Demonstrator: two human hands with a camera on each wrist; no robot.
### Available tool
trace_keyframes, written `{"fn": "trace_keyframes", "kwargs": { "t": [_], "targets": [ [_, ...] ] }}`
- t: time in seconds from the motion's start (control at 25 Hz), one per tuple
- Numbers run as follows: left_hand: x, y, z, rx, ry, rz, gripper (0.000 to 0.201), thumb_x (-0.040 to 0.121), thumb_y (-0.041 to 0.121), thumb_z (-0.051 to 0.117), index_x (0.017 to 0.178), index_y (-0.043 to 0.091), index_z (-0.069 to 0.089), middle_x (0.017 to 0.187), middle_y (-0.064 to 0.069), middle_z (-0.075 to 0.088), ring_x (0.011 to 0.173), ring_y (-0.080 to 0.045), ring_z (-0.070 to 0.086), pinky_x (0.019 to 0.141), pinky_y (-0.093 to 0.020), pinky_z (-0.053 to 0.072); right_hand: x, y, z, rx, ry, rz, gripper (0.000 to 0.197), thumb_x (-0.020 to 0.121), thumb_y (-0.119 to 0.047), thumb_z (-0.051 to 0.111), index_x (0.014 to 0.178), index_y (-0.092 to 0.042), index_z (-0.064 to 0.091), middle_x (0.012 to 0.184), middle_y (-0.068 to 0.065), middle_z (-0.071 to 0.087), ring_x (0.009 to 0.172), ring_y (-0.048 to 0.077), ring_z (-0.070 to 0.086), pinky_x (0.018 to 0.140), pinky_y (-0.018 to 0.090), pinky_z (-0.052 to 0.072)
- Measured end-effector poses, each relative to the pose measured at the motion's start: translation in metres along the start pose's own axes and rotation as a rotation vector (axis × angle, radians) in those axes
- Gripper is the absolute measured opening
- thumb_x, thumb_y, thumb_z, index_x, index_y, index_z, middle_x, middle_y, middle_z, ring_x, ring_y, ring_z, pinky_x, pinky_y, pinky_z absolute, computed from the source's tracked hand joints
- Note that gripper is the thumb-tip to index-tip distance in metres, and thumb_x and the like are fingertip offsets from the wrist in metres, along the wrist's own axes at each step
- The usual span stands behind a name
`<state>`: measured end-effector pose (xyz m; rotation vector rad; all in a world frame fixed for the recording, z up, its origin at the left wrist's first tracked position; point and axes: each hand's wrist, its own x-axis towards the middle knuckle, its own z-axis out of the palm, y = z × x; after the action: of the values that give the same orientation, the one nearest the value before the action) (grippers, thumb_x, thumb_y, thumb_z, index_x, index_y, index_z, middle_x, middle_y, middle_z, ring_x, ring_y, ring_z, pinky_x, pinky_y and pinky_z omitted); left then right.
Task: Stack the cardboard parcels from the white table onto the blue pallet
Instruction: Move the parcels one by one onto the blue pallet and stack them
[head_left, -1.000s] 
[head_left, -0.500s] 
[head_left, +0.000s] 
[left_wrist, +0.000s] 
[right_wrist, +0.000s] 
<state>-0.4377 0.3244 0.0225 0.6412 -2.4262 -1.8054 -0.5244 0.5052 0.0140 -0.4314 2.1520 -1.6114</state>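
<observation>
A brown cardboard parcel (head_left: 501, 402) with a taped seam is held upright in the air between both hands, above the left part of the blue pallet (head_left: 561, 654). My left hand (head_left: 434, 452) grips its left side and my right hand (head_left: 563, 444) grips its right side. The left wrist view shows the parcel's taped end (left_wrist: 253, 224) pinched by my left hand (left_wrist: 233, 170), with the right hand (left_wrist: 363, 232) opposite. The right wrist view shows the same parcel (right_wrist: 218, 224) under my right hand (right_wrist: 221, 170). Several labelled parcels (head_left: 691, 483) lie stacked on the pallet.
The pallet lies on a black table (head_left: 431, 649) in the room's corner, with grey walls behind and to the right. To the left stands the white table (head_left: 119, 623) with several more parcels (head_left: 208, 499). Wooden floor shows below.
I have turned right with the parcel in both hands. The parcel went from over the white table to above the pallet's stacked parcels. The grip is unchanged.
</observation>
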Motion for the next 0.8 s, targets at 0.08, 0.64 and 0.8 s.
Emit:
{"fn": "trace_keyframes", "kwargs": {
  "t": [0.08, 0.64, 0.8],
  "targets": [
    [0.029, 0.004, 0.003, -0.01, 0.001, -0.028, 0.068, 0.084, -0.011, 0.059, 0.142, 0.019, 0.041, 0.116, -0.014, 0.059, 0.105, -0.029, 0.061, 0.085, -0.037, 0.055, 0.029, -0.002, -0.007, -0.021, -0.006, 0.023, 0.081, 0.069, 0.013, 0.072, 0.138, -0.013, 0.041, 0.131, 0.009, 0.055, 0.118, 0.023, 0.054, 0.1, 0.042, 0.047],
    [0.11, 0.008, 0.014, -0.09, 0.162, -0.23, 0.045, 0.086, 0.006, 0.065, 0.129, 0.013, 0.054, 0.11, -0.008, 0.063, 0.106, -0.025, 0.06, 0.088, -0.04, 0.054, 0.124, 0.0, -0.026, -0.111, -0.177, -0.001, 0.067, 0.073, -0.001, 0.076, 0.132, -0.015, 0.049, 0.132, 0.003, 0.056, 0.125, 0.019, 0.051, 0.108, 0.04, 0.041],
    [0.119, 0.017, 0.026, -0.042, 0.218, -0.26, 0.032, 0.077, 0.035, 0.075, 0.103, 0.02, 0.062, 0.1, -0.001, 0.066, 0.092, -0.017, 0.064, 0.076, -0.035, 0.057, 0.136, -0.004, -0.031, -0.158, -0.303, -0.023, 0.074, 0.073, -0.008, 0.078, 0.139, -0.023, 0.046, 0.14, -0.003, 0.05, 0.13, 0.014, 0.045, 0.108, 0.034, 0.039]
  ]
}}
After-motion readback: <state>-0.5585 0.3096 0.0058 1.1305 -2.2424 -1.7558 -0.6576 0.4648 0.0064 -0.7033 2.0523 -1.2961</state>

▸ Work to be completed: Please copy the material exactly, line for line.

▸ Answer box:
Demonstrator: two human hands with a camera on each wrist; no robot.
### Available tool
trace_keyframes, written `{"fn": "trace_keyframes", "kwargs": { "t": [_], "targets": [ [_, ...] ] }}`
- t: time in seconds from the motion's start (control at 25 Hz), one per tuple
- Numbers run as follows: left_hand: x, y, z, rx, ry, rz, gripper (0.000 to 0.201), thumb_x (-0.040 to 0.121), thumb_y (-0.041 to 0.121), thumb_z (-0.051 to 0.117), index_x (0.017 to 0.178), index_y (-0.043 to 0.091), index_z (-0.069 to 0.089), middle_x (0.017 to 0.187), middle_y (-0.064 to 0.069), middle_z (-0.075 to 0.088), ring_x (0.011 to 0.173), ring_y (-0.080 to 0.045), ring_z (-0.070 to 0.086), pinky_x (0.019 to 0.141), pinky_y (-0.093 to 0.020), pinky_z (-0.053 to 0.072); right_hand: x, y, z, rx, ry, rz, gripper (0.000 to 0.197), thumb_x (-0.020 to 0.121), thumb_y (-0.119 to 0.047), thumb_z (-0.051 to 0.111), index_x (0.014 to 0.178), index_y (-0.092 to 0.042), index_z (-0.064 to 0.091), middle_x (0.012 to 0.184), middle_y (-0.068 to 0.065), middle_z (-0.071 to 0.087), ring_x (0.009 to 0.172), ring_y (-0.048 to 0.077), ring_z (-0.070 to 0.086), pinky_x (0.018 to 0.140), pinky_y (-0.018 to 0.090), pinky_z (-0.052 to 0.072)
- Measured end-effector poses, each relative to the pose measured at the motion's start: translation in metres along the start pose's own axes and rotation as a rotation vector (axis × angle, radians) in those axes
- Gripper is the absolute measured opening
- thumb_x, thumb_y, thumb_z, index_x, index_y, index_z, middle_x, middle_y, middle_z, ring_x, ring_y, ring_z, pinky_x, pinky_y, pinky_z absolute, computed from the source's tracked hand joints
- Note that gripper is the thumb-tip to index-tip distance in metres, and thumb_x and the like are fingertip offsets from the wrist in metres, along the wrist's own axes at each step
- The usual span stands behind a name
`<state>`: measured end-effector pose (xyz m; rotation vector rad; all in a world frame fixed for the recording, z up, its origin at the left wrist's first tracked position; point and axes: each hand's wrist, its own x-axis towards the middle knuckle, its own z-axis out of the palm, y = z × x; after the action: of the values that give the same orientation, the one nearest the value before the action) (grippers, thumb_x, thumb_y, thumb_z, index_x, index_y, index_z, middle_x, middle_y, middle_z, ring_x, ring_y, ring_z, pinky_x, pinky_y and pinky_z omitted); left then right.
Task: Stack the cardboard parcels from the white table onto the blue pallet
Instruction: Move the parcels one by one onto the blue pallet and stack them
[head_left, -1.000s] 
[head_left, -0.500s] 
[head_left, +0.000s] 
[left_wrist, +0.000s] 
[right_wrist, +0.000s] 
<state>-0.4377 0.3244 0.0225 0.6412 -2.4262 -1.8054 -0.5244 0.5052 0.0140 -0.4314 2.1520 -1.6114</state>
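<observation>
A brown cardboard parcel (head_left: 501, 402) with a taped seam is held upright in the air between both hands, above the left part of the blue pallet (head_left: 561, 654). My left hand (head_left: 434, 452) grips its left side and my right hand (head_left: 563, 444) grips its right side. The left wrist view shows the parcel's taped end (left_wrist: 253, 224) pinched by my left hand (left_wrist: 233, 170), with the right hand (left_wrist: 363, 232) opposite. The right wrist view shows the same parcel (right_wrist: 218, 224) under my right hand (right_wrist: 221, 170). Several labelled parcels (head_left: 691, 483) lie stacked on the pallet.
The pallet lies on a black table (head_left: 431, 649) in the room's corner, with grey walls behind and to the right. To the left stands the white table (head_left: 119, 623) with several more parcels (head_left: 208, 499). Wooden floor shows below.
I have turned right with the parcel in both hands. The parcel went from over the white table to above the pallet's stacked parcels. The grip is unchanged.
</observation>
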Motion for the next 0.8 s, targets at 0.08, 0.64 and 0.8 s.
Emit:
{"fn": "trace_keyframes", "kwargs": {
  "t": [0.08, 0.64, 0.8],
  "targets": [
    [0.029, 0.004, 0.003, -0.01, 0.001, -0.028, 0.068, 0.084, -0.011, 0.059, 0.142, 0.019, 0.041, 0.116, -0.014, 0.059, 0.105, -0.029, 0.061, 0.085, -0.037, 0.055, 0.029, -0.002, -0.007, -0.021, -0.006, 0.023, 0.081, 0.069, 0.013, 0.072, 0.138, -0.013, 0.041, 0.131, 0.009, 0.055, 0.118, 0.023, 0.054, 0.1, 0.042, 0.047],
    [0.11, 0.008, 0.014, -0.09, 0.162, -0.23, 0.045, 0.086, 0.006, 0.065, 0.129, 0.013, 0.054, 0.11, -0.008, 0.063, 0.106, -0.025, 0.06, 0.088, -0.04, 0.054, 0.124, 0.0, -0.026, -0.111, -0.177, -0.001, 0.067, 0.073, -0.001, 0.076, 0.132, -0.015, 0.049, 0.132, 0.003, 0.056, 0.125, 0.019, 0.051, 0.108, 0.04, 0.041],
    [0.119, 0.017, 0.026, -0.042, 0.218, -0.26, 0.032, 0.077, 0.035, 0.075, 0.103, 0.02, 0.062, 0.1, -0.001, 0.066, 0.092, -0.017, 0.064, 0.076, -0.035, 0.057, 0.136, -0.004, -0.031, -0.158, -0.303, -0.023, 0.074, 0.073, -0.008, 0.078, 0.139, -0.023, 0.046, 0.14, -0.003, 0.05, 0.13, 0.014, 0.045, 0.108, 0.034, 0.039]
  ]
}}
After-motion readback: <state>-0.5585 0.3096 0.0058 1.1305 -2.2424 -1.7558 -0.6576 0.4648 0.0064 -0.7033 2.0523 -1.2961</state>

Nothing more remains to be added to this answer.